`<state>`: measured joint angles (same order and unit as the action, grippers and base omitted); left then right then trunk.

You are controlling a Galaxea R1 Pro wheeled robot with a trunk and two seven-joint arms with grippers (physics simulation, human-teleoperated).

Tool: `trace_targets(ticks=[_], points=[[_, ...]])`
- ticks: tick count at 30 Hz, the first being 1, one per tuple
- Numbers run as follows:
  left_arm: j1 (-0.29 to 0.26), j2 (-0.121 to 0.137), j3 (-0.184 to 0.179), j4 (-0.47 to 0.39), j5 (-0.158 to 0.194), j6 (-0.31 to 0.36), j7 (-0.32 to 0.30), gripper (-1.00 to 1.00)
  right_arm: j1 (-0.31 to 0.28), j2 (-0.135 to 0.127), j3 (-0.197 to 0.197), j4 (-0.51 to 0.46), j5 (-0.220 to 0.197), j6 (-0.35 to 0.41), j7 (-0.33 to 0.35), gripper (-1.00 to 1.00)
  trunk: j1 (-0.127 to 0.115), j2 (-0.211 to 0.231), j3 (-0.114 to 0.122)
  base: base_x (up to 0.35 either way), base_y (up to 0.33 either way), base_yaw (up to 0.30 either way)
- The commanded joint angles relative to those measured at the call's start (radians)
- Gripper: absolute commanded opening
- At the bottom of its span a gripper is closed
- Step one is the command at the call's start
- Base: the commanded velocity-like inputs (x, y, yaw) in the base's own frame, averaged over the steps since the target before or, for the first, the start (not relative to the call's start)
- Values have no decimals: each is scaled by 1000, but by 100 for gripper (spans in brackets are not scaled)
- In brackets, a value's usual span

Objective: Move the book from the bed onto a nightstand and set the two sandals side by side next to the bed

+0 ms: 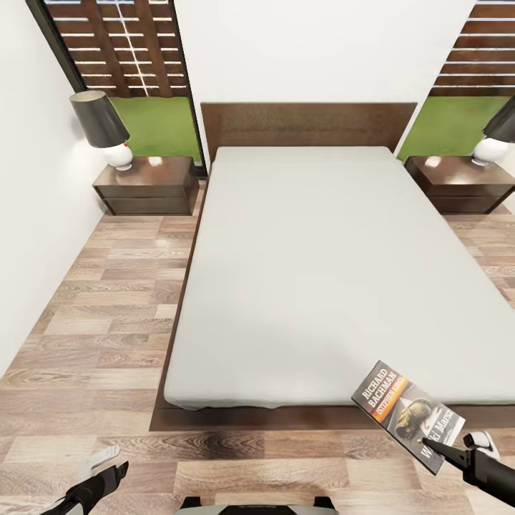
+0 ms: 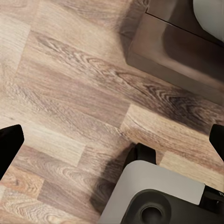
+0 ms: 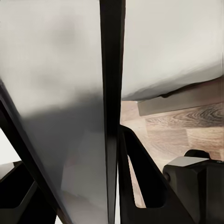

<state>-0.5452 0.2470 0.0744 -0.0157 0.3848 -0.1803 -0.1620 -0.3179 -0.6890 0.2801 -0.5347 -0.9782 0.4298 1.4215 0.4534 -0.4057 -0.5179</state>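
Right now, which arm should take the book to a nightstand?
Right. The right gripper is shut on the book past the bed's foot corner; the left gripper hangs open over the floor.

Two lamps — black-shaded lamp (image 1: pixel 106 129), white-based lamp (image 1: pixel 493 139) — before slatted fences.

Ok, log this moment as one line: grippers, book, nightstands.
right gripper: shut on book, lifted at bed foot corner | left gripper: open, empty, over floor | nightstands: lamp each, book not placed

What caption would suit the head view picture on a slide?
Right gripper holds a dark paperback book by its corner over the foot of a pale grey bed, between two dark brown nightstands.
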Motion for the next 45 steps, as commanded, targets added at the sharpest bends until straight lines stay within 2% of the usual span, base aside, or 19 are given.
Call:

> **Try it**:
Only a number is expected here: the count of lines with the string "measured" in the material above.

> **Response to the task**:
2